- **TASK BRIEF**
Omit any picture, and return the remaining data exactly as written.

- **RECORDED DATA**
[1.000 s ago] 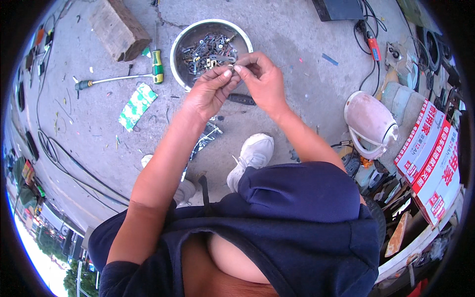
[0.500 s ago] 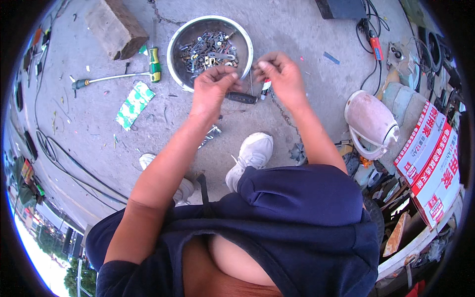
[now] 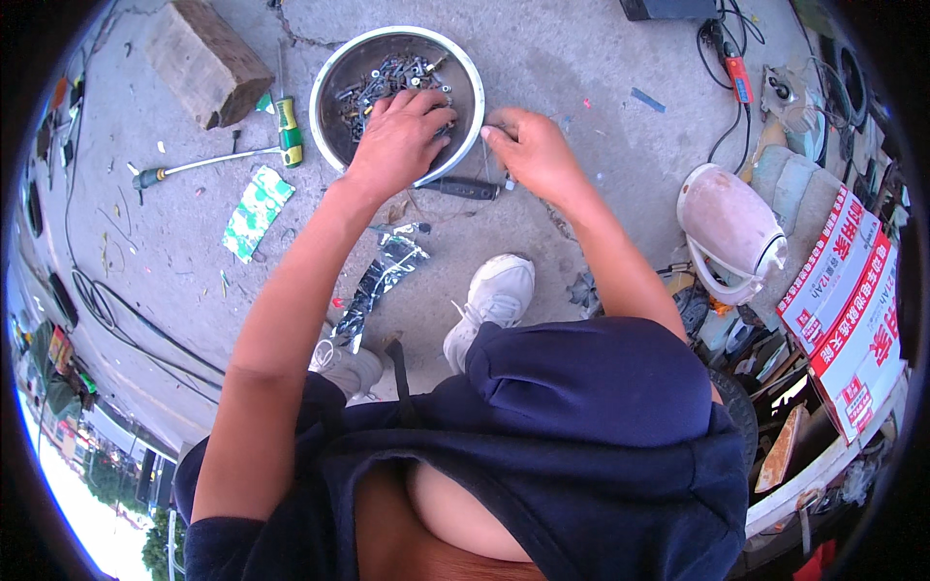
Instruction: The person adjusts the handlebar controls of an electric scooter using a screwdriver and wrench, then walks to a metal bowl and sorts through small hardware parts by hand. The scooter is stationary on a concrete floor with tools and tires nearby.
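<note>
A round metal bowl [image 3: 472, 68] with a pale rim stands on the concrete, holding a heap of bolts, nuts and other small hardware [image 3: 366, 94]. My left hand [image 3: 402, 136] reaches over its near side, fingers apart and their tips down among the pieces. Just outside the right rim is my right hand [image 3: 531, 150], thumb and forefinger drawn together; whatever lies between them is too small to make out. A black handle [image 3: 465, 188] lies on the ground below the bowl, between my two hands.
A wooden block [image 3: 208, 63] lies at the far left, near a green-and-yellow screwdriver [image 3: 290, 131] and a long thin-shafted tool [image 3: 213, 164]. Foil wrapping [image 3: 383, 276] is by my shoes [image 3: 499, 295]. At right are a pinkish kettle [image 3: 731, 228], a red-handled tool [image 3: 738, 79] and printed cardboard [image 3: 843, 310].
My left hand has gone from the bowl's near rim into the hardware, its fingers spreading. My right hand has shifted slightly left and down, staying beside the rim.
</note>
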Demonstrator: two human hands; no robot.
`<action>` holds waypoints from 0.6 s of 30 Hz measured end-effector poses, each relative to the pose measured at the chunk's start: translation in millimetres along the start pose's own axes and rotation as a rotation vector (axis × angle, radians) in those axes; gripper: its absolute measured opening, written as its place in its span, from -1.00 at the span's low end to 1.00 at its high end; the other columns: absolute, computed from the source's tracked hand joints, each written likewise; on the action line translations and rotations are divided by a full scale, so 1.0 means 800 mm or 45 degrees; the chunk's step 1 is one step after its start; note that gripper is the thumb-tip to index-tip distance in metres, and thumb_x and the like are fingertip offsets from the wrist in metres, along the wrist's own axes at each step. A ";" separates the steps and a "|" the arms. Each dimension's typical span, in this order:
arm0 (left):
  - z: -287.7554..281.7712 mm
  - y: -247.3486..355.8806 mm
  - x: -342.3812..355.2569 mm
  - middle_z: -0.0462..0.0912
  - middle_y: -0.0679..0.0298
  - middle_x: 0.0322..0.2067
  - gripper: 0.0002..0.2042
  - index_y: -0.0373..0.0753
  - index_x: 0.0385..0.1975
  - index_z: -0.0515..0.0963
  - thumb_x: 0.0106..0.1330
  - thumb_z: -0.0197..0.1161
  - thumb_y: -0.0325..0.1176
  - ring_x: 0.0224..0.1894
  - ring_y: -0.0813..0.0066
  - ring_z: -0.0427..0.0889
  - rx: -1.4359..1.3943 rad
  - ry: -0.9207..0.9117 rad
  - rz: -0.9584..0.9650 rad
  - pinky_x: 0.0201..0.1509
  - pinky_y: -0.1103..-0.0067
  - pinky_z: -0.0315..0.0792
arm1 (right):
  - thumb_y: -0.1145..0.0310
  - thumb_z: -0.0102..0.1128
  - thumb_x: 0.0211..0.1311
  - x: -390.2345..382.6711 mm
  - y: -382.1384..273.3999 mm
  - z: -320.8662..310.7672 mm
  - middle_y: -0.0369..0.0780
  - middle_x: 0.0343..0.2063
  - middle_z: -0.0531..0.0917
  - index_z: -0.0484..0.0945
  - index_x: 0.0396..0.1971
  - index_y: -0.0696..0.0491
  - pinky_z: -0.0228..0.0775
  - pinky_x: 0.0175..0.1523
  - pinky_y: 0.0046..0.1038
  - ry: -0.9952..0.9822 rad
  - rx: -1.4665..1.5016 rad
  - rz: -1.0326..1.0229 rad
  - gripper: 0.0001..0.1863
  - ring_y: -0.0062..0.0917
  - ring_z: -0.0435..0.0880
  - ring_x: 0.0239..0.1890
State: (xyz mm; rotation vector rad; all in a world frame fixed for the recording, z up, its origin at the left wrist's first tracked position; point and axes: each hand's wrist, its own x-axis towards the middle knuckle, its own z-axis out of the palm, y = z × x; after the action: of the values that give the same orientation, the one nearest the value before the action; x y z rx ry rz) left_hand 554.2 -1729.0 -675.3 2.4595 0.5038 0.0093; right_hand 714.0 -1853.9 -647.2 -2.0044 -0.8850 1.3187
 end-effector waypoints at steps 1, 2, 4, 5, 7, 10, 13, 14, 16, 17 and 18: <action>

- **EXERCISE SOLUTION**
[1.000 s ago] 
[0.500 s ago] 
[now] 
Instruction: The person adjusts the handlebar controls of an electric scooter using a screwdriver and wrench, then walks to a metal bowl and sorts through small hardware parts by hand. The scooter is stationary on a concrete floor with tools and tires nearby.
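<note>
A round metal bowl [image 3: 472, 68] with a pale rim stands on the concrete, holding a heap of bolts, nuts and other small hardware [image 3: 366, 94]. My left hand [image 3: 402, 136] reaches over its near side, fingers apart and their tips down among the pieces. Just outside the right rim is my right hand [image 3: 531, 150], thumb and forefinger drawn together; whatever lies between them is too small to make out. A black handle [image 3: 465, 188] lies on the ground below the bowl, between my two hands.
A wooden block [image 3: 208, 63] lies at the far left, near a green-and-yellow screwdriver [image 3: 290, 131] and a long thin-shafted tool [image 3: 213, 164]. Foil wrapping [image 3: 383, 276] is by my shoes [image 3: 499, 295]. At right are a pinkish kettle [image 3: 731, 228], a red-handled tool [image 3: 738, 79] and printed cardboard [image 3: 843, 310].
My left hand has gone from the bowl's near rim into the hardware, its fingers spreading. My right hand has shifted slightly left and down, staying beside the rim.
</note>
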Demonstrator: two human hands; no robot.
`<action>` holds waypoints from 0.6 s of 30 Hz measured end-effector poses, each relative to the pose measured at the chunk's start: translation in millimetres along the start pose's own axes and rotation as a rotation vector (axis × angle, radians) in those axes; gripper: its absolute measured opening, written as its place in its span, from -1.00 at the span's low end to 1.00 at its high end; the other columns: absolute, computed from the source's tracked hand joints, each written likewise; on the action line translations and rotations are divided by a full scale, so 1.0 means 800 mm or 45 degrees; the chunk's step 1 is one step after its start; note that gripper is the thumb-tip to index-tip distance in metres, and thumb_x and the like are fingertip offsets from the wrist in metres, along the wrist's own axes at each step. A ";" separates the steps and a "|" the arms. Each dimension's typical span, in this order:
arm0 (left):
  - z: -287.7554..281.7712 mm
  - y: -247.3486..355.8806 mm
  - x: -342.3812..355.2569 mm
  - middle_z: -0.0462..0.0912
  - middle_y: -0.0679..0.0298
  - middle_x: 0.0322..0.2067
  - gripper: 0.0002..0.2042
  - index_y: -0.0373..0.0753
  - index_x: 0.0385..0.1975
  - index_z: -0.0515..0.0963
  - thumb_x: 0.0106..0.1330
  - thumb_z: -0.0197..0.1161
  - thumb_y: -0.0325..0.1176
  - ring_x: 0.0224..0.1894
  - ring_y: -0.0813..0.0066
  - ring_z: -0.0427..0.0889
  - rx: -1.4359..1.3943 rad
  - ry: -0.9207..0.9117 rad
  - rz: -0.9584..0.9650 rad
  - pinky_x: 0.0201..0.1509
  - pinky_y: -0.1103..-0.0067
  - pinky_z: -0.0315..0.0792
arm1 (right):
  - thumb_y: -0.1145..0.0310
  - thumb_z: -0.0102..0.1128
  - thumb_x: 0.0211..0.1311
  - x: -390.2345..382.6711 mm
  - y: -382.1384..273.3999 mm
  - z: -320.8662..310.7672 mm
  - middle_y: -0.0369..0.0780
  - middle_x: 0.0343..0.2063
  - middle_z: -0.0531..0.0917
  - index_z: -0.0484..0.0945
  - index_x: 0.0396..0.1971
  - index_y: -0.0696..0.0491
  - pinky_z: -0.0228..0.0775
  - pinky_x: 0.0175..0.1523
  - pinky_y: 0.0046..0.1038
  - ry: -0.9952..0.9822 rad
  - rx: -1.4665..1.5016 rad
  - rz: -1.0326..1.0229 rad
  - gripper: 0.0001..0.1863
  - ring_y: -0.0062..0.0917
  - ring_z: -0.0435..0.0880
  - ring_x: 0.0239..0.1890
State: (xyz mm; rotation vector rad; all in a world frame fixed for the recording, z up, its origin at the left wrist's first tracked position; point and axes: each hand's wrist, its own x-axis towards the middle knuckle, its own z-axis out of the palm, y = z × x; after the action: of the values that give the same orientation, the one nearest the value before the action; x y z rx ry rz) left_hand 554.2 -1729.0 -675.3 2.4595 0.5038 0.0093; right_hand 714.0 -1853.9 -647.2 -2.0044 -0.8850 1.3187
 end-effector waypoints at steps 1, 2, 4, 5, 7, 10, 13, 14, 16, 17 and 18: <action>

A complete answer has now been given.